Notebooks can be found below:

Web Scraping
EDA
Modelling: linear regression (Including regularised models.)
Modelling: tree based regressors (Decision Tree, Random Forest, Extra Trees Regressor.)
Modelling: boosting regressors (AdaBoost, GradientBoost, HistGradientBoost, LightGBM.)
Functions script (Functions have been defined within myfunctions.py, which are called upon in the notebooks above.)

1. Problem Statement

“What is my car worth?”

There are many factors (or “features”…) that affect the value of a car. This project aims to dive deep (or should I say "drive" deep?) into this very question, and to use a data-driven approach to accurately predict the listed price of cars.

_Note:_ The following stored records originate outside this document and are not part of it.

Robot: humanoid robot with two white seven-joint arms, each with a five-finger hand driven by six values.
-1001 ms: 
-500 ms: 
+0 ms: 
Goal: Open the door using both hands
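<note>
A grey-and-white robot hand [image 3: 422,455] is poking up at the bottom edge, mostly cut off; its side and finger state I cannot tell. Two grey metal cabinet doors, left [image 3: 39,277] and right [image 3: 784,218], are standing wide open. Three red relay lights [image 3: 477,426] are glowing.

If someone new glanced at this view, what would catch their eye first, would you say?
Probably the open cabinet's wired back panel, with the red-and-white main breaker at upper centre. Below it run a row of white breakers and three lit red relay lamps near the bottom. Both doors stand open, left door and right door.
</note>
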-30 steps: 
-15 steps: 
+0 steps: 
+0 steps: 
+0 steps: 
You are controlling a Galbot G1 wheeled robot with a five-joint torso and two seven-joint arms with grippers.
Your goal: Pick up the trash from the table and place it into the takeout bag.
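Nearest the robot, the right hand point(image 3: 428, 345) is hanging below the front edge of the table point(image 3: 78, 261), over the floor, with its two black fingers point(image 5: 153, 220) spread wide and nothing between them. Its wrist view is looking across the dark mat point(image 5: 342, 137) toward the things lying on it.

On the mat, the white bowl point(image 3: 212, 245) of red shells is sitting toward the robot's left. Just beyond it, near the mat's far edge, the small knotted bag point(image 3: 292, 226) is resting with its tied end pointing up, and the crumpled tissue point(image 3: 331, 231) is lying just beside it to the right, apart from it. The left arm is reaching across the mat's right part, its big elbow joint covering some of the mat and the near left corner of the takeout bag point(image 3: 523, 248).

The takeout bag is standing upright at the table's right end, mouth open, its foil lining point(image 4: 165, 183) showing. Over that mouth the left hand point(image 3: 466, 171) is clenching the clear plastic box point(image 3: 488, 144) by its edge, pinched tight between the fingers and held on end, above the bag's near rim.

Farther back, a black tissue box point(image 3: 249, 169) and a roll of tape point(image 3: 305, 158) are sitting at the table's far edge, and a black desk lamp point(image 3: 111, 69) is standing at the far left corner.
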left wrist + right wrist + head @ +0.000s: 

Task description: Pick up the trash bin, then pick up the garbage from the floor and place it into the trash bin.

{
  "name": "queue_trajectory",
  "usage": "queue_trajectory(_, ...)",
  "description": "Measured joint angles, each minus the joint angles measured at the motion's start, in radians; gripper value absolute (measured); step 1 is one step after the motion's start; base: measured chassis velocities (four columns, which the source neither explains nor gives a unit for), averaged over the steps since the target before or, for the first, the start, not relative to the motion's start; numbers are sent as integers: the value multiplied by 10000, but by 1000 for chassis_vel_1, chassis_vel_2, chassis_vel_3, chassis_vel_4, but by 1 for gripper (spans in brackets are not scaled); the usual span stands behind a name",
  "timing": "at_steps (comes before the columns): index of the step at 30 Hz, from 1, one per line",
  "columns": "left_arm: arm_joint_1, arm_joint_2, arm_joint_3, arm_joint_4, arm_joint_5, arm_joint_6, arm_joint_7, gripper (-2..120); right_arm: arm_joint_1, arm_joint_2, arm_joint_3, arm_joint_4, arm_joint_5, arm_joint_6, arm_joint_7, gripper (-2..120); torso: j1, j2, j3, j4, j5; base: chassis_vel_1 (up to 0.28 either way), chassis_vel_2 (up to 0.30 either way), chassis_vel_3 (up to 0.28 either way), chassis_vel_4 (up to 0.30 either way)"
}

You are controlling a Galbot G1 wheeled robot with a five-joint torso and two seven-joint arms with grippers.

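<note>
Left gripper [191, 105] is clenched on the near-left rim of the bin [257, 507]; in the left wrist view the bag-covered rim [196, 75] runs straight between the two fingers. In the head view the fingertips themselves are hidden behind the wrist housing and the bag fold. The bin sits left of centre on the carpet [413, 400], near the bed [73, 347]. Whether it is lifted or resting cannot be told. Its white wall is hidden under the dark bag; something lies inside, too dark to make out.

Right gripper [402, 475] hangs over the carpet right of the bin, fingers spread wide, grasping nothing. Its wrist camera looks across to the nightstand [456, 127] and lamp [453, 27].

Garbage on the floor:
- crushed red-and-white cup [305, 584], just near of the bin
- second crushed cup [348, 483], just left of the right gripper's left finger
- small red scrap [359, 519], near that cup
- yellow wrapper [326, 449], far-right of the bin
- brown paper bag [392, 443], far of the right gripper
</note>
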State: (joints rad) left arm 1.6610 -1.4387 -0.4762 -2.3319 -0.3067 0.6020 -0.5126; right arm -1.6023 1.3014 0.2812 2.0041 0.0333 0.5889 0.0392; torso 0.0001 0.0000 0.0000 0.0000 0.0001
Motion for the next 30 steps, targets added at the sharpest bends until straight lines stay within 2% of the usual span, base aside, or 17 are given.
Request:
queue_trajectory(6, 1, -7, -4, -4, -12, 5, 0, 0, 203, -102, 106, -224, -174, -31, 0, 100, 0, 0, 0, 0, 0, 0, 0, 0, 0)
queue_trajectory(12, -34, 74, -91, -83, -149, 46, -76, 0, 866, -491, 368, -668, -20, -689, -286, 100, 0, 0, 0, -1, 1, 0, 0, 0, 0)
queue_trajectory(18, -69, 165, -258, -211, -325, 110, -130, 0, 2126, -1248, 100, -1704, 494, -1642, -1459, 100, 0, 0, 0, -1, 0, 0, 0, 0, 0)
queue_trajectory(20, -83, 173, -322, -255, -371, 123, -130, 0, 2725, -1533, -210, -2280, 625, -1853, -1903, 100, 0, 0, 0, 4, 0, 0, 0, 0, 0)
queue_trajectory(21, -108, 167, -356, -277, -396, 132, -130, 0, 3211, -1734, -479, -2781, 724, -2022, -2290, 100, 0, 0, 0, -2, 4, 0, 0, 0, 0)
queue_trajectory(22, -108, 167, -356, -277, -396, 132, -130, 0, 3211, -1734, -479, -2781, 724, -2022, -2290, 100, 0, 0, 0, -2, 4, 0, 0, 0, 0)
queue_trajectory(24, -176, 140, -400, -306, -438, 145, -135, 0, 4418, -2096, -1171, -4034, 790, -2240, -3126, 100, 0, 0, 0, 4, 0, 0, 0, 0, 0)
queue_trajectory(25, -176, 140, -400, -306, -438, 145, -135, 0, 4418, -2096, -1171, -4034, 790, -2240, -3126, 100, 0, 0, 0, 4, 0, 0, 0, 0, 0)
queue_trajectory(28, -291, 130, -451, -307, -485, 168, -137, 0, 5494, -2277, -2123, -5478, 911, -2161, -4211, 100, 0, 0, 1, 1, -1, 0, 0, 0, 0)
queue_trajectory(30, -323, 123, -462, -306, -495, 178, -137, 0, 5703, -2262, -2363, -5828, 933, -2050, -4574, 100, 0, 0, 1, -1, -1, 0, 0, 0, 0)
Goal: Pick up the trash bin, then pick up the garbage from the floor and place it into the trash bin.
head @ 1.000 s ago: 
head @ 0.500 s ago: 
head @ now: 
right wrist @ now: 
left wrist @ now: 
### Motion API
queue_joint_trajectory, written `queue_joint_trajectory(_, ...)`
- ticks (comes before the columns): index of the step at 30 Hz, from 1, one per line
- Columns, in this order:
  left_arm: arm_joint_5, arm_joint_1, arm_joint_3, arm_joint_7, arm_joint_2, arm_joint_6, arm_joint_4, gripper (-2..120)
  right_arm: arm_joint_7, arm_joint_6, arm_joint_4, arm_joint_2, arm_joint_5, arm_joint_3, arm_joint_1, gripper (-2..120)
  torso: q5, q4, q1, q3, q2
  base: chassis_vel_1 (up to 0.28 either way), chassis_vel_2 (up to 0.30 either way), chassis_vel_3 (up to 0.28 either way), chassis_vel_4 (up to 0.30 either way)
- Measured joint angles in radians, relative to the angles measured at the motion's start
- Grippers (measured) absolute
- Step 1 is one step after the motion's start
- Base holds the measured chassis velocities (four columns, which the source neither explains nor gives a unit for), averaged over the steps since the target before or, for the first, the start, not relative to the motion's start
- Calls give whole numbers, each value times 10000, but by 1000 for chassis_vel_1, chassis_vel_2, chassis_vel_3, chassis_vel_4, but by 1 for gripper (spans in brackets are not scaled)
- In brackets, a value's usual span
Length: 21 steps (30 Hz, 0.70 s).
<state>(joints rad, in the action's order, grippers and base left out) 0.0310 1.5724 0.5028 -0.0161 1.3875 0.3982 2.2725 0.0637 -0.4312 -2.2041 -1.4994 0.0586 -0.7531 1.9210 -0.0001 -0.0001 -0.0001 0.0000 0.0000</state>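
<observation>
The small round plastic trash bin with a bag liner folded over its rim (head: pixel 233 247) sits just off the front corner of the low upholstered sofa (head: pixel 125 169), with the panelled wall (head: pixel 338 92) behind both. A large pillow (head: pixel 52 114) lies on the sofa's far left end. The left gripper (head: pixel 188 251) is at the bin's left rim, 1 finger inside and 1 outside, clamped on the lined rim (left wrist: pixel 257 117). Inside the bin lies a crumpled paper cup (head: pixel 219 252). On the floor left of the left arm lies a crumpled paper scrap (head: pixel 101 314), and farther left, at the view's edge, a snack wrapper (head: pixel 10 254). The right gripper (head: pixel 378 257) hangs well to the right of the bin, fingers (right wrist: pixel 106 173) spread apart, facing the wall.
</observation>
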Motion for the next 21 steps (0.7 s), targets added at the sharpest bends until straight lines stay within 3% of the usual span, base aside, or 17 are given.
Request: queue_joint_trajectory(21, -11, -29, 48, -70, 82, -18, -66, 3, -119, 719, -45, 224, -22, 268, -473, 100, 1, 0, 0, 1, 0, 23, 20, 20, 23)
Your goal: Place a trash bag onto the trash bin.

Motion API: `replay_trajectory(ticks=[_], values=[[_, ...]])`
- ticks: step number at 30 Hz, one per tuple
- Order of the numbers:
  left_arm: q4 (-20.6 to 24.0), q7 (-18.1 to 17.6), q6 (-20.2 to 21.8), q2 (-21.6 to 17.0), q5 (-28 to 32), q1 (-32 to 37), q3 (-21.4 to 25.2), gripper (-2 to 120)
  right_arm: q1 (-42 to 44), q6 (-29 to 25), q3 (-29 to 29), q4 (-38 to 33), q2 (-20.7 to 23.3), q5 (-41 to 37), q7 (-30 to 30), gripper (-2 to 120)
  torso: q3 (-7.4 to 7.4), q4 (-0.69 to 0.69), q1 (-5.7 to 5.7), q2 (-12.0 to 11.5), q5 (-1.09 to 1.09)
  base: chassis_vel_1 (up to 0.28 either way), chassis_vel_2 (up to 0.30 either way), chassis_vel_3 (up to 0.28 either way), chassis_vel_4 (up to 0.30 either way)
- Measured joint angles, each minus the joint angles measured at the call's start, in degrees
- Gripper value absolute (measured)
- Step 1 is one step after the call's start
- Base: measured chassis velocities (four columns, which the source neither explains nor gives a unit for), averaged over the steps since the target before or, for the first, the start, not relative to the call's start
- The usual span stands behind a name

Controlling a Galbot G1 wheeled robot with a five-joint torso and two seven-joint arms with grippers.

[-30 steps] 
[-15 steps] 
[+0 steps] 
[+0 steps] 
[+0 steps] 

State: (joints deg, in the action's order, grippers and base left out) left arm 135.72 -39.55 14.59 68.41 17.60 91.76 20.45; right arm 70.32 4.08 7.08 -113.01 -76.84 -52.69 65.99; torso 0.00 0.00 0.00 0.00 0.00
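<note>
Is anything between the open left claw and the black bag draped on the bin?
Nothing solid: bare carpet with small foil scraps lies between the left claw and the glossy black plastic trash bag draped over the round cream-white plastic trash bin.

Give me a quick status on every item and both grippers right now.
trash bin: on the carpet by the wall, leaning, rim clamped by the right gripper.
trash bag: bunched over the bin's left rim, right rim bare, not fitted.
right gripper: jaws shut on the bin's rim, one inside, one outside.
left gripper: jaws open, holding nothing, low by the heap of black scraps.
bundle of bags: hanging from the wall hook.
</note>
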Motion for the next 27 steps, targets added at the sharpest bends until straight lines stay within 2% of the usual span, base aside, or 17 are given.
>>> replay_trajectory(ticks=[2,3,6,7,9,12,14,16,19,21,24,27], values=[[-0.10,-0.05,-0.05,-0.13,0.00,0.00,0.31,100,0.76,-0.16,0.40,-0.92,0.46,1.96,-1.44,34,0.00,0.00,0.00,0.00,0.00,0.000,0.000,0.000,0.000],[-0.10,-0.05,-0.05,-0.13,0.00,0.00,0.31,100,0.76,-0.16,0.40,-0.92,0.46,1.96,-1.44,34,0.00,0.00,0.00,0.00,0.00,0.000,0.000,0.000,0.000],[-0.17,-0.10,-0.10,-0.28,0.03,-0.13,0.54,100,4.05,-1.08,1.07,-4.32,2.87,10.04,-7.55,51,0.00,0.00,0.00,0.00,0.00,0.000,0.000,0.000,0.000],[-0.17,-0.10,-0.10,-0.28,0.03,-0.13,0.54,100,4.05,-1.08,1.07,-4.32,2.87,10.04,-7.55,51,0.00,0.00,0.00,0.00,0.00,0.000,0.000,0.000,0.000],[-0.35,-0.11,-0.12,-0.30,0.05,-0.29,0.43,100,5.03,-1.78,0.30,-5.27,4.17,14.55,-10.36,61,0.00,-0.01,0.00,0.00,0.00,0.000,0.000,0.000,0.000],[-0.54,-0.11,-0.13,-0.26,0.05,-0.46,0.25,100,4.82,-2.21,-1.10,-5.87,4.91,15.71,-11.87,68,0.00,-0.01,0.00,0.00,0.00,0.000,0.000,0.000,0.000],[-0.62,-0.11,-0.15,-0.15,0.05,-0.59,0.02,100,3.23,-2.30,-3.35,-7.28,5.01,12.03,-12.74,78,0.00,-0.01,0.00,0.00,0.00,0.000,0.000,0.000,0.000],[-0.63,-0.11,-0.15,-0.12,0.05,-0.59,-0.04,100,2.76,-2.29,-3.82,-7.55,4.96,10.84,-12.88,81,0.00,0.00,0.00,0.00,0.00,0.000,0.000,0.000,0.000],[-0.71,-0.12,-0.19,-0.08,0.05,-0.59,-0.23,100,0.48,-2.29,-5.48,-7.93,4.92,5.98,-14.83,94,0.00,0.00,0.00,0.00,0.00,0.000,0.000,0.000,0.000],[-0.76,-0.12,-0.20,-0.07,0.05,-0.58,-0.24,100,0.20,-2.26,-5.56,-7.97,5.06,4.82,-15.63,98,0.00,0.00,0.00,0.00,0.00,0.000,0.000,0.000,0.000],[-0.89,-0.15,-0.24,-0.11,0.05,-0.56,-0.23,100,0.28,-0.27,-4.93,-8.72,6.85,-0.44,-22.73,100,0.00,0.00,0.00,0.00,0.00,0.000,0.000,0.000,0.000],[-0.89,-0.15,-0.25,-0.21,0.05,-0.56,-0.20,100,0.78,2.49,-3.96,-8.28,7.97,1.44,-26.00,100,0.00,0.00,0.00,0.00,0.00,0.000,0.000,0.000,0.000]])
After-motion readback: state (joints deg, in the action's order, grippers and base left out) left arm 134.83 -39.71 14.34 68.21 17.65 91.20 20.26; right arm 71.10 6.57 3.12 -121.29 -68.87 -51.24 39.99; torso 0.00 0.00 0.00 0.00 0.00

Autotrader is one of the largest automotive classified advertising sites in the UK, listing both new and second hand cars sold by private sellers and trade dealers. I extracted the data for this project by scraping through the Autotrader website, resulting in approximately 15,000 unique (non-duplicated) observations, on which to perform exploratory analysis and predict prices using regression models.

(back to top)

2. Project Flow

(back to top)

3. Web Scraping, Feature Extraction and Cleaning

Link to notebook

Web Scraping

The data for this project was scraped from the Autotrader website using Beautiful Soup, Soup Strainer and Cloudscraper.

Scraped fields:

Scraped Fields	Description
scr_price	Listed car price
scr_header	Header of the advert
scr_attngrab	"Attention grabbing" one liner!
scr_descr	Description of the vehicle (incl. year, bodytype, mileage, engine size, horsepower, transmission, fuel type, ULEZ compliance, number of previous owners)
scr_sellerrating	Rating of the seller (5-star scale)
scr_sellertown	Location of the seller
scr_sellertype	Type of the seller (either private or trade seller)
scr_url	URL of the unique advert

The scraped dataframe resulted in 62,082 observations, across 8 columns:

Dropping duplicates and null values

Below is a visual representation of null values, using the missingno package.
White space represents null values in the dataset.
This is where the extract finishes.